RECORDED DATA

>>

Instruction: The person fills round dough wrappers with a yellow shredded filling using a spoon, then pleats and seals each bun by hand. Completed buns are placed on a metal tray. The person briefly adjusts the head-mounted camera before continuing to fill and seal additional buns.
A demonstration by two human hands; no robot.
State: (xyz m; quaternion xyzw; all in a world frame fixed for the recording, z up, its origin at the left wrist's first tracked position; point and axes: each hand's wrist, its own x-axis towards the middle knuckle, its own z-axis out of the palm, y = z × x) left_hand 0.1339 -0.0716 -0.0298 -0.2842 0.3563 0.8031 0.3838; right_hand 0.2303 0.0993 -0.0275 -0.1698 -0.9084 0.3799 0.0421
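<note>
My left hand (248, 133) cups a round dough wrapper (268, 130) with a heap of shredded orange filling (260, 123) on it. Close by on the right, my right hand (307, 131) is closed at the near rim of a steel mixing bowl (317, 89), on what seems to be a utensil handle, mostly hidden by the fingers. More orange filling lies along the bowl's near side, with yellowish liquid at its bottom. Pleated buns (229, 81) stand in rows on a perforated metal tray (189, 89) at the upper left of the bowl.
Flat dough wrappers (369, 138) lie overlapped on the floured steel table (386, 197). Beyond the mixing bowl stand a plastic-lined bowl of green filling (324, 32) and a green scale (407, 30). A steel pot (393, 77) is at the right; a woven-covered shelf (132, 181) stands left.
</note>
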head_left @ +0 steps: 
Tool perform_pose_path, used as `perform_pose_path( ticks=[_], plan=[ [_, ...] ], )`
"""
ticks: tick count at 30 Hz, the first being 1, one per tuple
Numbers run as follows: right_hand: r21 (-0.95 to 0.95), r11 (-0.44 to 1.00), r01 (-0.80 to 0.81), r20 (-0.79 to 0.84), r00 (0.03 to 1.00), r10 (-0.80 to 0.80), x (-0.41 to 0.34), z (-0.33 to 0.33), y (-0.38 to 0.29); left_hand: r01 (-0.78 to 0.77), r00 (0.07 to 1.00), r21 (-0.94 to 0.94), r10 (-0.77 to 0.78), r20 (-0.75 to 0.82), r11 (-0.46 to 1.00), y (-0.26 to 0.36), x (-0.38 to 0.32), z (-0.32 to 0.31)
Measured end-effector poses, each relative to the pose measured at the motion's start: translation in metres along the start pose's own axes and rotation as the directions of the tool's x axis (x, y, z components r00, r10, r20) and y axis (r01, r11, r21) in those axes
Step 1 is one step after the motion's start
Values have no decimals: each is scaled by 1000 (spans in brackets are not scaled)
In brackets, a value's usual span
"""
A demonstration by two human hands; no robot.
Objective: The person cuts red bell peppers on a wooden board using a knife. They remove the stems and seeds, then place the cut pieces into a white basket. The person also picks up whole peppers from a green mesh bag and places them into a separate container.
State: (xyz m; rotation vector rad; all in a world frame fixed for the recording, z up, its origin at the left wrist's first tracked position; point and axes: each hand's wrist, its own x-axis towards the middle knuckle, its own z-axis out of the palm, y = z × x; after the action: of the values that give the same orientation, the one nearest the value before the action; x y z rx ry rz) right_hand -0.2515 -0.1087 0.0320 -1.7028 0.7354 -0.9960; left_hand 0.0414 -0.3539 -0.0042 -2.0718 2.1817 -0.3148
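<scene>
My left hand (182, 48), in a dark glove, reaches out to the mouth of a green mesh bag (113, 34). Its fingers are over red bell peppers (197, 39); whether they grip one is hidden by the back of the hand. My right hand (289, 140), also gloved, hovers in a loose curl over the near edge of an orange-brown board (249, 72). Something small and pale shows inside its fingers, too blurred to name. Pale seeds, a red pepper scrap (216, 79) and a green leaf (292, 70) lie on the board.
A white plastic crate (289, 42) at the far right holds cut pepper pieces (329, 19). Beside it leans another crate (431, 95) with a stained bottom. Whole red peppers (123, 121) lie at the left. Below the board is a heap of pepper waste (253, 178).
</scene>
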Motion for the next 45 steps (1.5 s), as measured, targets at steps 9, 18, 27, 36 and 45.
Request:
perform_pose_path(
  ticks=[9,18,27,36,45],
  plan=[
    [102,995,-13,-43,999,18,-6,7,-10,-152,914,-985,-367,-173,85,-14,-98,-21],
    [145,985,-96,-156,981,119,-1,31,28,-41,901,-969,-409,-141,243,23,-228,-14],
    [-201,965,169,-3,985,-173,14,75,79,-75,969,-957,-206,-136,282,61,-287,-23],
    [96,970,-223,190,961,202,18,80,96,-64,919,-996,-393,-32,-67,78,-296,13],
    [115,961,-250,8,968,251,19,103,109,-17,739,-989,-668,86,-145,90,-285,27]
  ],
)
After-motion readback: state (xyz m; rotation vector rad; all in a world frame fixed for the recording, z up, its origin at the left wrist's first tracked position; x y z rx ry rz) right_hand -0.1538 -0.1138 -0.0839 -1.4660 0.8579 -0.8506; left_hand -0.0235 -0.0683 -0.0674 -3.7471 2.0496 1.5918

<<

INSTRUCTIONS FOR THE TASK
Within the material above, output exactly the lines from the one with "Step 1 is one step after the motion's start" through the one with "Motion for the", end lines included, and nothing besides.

RESPONSE AREA
Step 1 is one step after the motion's start
Values have no decimals: each is scaled by 1000 (spans in brackets are not scaled)
In brackets, a value's usual span
"""
A demonstration by two human hands; no robot.
Objective: The person cuts red bell peppers on a wooden board using a knife. They remove the stems and seeds, then place the cut pieces into a white basket. The person also picks up whole peppers from a green mesh bag and places them into a separate container.
State: (xyz m; rotation vector rad; all in a world frame fixed for the recording, z up, its origin at the left wrist's first tracked position; point and axes: each hand's wrist, its own x-axis towards the middle knuckle, its own z-axis out of the palm, y = z × x; after the action: of the values that give the same orientation, the one nearest the value before the action; x y z rx ry rz) right_hand -0.2515 -0.1087 0.0320 -1.7028 0.7354 -0.9960; left_hand 0.0414 -0.3539 -0.0042 -2.0718 2.1817 -0.3148
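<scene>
My left hand (182, 48), in a dark glove, reaches out to the mouth of a green mesh bag (113, 34). Its fingers are over red bell peppers (197, 39); whether they grip one is hidden by the back of the hand. My right hand (289, 140), also gloved, hovers in a loose curl over the near edge of an orange-brown board (249, 72). Something small and pale shows inside its fingers, too blurred to name. Pale seeds, a red pepper scrap (216, 79) and a green leaf (292, 70) lie on the board.
A white plastic crate (289, 42) at the far right holds cut pepper pieces (329, 19). Beside it leans another crate (431, 95) with a stained bottom. Whole red peppers (123, 121) lie at the left. Below the board is a heap of pepper waste (253, 178).
</scene>
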Motion for the next 45 steps (1.5 s), as measured, targets at steps 9, 18, 27, 36 and 45.

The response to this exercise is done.